• _Task details_: From the listing below, set down exactly each line beginning with the one containing "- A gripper" and ending with the last.
┄┄┄┄┄┄┄┄┄┄┄┄┄┄┄┄┄┄┄┄
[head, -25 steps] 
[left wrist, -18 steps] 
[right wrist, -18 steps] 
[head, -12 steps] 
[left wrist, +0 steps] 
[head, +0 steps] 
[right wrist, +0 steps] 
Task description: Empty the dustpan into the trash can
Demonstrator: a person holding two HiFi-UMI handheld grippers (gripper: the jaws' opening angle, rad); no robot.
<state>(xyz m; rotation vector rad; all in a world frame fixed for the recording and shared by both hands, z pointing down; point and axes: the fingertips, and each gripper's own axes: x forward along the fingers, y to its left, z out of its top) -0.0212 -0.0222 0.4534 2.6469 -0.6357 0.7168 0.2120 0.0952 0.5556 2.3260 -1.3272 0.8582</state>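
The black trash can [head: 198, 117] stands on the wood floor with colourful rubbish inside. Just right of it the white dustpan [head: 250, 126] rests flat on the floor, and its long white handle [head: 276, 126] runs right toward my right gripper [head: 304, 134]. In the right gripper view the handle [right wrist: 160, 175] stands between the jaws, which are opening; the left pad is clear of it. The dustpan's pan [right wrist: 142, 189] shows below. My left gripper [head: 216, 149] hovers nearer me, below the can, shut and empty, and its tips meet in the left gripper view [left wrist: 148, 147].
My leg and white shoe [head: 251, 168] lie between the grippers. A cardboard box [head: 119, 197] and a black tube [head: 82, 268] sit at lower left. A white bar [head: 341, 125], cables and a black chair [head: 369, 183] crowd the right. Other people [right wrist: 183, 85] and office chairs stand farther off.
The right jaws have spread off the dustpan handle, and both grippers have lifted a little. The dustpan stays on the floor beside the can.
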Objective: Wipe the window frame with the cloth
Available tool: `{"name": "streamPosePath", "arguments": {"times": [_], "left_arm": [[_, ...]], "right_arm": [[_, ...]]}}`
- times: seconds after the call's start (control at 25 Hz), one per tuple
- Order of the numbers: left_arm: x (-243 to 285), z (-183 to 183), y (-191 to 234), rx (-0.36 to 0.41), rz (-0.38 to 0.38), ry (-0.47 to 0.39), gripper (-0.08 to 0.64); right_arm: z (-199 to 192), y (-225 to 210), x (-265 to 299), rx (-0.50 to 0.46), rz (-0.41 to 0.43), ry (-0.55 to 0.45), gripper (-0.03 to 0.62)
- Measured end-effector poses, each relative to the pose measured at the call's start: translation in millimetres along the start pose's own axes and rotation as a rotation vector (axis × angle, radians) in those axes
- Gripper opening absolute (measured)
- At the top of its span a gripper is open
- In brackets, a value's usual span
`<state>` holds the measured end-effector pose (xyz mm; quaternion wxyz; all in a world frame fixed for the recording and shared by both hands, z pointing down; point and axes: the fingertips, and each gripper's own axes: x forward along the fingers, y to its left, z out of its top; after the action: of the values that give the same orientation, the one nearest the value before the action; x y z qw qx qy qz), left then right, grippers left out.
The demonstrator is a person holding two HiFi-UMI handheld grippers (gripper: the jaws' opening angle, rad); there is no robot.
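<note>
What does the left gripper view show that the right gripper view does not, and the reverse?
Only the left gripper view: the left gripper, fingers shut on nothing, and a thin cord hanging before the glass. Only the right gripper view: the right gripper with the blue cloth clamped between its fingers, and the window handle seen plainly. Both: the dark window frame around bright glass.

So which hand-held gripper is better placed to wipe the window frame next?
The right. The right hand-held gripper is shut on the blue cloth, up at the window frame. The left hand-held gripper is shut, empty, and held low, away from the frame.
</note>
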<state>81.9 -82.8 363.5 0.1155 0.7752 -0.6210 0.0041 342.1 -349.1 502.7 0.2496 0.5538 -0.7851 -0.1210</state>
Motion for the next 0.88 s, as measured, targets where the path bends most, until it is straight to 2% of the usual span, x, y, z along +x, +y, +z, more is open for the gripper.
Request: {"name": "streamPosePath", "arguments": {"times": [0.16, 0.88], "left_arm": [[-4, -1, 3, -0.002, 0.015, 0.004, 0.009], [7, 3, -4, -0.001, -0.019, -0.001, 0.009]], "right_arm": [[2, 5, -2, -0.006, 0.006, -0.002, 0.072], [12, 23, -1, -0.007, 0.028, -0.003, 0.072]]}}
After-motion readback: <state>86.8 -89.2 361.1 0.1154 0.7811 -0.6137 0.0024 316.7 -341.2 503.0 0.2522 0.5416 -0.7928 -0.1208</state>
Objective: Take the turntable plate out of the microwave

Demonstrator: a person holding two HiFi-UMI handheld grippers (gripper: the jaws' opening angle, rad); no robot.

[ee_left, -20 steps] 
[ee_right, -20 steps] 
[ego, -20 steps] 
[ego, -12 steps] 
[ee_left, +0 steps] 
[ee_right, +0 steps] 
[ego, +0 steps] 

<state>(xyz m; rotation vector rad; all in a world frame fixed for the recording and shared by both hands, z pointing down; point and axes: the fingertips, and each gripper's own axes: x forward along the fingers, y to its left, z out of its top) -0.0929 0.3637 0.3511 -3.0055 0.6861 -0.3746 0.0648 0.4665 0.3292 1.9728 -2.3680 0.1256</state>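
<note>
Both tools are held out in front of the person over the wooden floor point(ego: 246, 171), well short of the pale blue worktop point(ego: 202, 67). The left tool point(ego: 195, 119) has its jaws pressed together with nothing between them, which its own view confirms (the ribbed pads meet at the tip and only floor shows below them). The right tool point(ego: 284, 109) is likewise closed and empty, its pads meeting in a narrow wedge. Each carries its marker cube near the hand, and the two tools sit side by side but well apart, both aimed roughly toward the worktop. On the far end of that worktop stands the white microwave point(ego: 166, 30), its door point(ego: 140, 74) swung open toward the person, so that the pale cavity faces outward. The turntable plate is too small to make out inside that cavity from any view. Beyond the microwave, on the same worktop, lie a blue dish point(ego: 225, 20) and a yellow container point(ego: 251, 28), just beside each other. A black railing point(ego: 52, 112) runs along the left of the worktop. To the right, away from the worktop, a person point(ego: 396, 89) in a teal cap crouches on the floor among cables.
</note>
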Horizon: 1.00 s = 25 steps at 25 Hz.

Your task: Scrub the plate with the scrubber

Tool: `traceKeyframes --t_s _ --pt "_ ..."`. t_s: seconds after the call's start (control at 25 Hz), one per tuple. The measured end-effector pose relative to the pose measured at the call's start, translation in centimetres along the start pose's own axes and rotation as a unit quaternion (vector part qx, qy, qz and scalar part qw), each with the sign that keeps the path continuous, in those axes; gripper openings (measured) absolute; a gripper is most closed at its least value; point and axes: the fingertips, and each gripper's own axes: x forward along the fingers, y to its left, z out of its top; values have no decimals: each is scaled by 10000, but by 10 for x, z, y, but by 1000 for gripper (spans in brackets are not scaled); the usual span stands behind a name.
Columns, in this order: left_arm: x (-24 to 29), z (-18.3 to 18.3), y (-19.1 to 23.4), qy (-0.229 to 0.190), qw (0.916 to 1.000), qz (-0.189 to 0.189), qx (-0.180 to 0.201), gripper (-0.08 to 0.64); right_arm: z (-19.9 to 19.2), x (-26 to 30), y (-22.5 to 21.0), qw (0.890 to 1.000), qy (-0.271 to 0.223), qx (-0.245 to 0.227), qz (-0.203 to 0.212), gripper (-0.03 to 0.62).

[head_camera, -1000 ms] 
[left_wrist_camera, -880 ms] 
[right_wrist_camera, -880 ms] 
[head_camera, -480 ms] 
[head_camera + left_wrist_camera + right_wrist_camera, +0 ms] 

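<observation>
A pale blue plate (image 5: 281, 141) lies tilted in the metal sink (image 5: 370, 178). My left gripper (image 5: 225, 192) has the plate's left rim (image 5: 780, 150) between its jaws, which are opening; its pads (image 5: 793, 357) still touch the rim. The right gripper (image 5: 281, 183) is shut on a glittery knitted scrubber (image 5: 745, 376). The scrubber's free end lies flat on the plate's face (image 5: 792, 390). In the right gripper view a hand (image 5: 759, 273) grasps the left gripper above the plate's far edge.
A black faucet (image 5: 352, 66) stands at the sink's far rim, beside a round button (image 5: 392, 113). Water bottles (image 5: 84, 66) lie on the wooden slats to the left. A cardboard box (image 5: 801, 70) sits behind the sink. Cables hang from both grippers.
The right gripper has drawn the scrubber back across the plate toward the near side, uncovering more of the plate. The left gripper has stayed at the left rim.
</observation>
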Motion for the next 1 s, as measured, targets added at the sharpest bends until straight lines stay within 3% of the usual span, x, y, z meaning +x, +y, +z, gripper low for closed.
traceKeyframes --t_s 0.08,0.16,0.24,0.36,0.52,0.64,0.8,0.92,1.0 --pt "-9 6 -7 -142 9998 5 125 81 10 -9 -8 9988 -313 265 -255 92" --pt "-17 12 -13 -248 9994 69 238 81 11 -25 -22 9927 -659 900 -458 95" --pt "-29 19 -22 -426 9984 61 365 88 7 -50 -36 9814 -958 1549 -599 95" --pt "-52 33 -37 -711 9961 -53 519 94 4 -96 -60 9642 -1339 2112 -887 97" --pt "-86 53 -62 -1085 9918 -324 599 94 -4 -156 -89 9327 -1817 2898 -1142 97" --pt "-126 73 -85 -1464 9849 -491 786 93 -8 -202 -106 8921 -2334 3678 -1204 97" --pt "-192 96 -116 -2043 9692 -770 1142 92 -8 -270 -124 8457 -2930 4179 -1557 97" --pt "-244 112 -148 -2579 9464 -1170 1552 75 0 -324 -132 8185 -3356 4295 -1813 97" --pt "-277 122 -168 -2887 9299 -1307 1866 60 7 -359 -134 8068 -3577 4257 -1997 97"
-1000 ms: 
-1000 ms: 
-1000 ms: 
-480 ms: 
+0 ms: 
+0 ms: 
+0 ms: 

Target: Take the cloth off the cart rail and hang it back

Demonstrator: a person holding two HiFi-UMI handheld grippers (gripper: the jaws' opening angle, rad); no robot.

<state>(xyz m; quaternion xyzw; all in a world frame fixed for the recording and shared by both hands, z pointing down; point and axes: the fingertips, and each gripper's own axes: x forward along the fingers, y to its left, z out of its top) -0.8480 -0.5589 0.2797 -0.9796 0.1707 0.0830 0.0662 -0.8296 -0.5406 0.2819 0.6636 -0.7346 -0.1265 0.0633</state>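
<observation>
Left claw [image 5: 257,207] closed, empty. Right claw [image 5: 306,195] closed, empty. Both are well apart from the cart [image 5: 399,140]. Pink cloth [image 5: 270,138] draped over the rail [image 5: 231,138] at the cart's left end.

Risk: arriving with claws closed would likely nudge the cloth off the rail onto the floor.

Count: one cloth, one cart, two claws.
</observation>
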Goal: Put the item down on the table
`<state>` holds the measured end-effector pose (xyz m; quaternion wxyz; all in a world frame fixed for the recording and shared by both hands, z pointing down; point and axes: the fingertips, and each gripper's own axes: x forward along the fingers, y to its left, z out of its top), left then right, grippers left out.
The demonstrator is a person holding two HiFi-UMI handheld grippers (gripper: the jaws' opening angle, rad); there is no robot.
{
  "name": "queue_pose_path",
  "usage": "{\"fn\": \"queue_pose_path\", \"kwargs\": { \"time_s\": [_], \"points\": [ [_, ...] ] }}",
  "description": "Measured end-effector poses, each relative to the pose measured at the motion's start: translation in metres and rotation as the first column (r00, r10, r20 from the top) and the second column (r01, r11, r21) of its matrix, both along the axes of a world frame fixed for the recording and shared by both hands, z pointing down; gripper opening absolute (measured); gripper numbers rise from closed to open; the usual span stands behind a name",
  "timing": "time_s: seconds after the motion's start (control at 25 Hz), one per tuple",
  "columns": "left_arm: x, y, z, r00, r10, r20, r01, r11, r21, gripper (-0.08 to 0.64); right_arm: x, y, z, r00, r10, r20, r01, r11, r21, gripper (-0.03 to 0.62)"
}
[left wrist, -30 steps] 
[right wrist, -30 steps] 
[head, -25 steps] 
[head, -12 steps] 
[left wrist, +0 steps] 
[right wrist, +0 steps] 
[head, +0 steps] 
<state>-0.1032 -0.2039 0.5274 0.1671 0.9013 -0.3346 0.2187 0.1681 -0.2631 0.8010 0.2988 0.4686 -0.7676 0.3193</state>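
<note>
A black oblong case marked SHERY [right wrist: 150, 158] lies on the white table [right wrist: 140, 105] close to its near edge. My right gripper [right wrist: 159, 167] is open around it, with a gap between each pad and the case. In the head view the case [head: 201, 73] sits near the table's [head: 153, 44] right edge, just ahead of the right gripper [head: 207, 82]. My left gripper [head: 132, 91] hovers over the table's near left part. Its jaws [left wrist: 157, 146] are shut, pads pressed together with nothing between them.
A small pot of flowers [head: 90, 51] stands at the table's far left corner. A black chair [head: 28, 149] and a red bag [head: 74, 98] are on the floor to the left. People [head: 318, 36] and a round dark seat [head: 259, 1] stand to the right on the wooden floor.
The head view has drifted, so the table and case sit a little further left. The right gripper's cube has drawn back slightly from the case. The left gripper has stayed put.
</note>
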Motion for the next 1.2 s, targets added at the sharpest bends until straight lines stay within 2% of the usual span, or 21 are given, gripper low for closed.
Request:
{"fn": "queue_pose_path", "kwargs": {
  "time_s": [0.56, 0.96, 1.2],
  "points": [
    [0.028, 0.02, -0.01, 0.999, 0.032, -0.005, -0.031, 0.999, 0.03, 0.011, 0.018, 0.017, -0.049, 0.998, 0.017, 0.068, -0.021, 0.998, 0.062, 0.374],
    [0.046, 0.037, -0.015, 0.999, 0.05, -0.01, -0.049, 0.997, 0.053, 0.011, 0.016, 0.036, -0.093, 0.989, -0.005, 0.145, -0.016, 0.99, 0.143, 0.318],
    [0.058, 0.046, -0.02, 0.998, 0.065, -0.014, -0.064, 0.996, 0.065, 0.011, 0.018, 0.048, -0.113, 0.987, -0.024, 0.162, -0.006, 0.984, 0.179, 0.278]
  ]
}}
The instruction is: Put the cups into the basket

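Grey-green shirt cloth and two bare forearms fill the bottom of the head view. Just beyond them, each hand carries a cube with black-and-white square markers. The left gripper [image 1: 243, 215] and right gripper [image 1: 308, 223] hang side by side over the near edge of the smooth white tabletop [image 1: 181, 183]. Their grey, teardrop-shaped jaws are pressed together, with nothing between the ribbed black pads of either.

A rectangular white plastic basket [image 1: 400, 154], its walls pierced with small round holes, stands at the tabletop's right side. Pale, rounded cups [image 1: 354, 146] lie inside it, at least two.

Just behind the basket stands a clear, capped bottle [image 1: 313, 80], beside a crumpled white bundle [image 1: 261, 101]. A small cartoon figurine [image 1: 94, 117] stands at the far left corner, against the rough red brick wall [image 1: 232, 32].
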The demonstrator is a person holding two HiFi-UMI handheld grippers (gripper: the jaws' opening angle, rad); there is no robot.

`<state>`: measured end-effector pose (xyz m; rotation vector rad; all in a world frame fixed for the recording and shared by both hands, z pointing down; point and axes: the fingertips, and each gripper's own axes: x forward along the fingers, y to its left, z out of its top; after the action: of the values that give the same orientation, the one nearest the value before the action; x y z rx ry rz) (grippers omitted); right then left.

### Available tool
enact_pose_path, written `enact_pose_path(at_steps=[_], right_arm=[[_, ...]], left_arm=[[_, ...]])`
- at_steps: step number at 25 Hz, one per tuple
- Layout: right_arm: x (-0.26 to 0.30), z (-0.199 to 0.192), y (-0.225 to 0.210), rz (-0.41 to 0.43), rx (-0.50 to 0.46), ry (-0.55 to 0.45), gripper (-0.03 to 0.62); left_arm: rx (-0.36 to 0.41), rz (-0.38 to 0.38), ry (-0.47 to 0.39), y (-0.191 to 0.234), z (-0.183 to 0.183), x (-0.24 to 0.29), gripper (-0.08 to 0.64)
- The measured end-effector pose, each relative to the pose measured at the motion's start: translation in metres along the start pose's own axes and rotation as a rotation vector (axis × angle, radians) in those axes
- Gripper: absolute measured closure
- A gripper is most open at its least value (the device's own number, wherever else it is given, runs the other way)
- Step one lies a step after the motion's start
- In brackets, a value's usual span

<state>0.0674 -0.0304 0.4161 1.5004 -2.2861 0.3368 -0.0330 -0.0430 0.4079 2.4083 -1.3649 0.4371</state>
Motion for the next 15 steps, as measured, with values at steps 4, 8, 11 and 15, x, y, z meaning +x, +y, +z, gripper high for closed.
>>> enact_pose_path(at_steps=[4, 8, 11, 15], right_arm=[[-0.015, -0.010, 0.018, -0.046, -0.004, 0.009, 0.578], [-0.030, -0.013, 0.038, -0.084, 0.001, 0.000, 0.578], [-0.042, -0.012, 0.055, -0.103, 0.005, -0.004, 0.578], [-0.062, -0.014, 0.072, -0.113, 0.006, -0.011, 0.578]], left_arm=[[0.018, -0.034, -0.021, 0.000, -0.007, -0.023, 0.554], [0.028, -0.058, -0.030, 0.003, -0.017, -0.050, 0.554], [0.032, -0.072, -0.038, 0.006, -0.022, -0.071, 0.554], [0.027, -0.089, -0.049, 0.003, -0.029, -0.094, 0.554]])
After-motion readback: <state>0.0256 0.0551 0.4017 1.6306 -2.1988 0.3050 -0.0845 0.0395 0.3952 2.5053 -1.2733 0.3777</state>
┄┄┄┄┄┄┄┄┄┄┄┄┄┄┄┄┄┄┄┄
• _Written solution_:
- A gripper is most open at its least value (the device's own number, wherever else it is given, runs the other way)
- Step one lies a step after the motion's start
- In brackets, a value's usual span

<state>0.0674 -0.0304 0.4161 1.5004 -2.2861 0.3368 -0.0330 -0.0430 0.4079 2.4083 -1.3649 0.4371</state>
Motion for the next 15 steps, as measured, with values at steps 4, 8, 11 and 15, x, y, z meaning +x, +y, +z, gripper high for closed.
>>> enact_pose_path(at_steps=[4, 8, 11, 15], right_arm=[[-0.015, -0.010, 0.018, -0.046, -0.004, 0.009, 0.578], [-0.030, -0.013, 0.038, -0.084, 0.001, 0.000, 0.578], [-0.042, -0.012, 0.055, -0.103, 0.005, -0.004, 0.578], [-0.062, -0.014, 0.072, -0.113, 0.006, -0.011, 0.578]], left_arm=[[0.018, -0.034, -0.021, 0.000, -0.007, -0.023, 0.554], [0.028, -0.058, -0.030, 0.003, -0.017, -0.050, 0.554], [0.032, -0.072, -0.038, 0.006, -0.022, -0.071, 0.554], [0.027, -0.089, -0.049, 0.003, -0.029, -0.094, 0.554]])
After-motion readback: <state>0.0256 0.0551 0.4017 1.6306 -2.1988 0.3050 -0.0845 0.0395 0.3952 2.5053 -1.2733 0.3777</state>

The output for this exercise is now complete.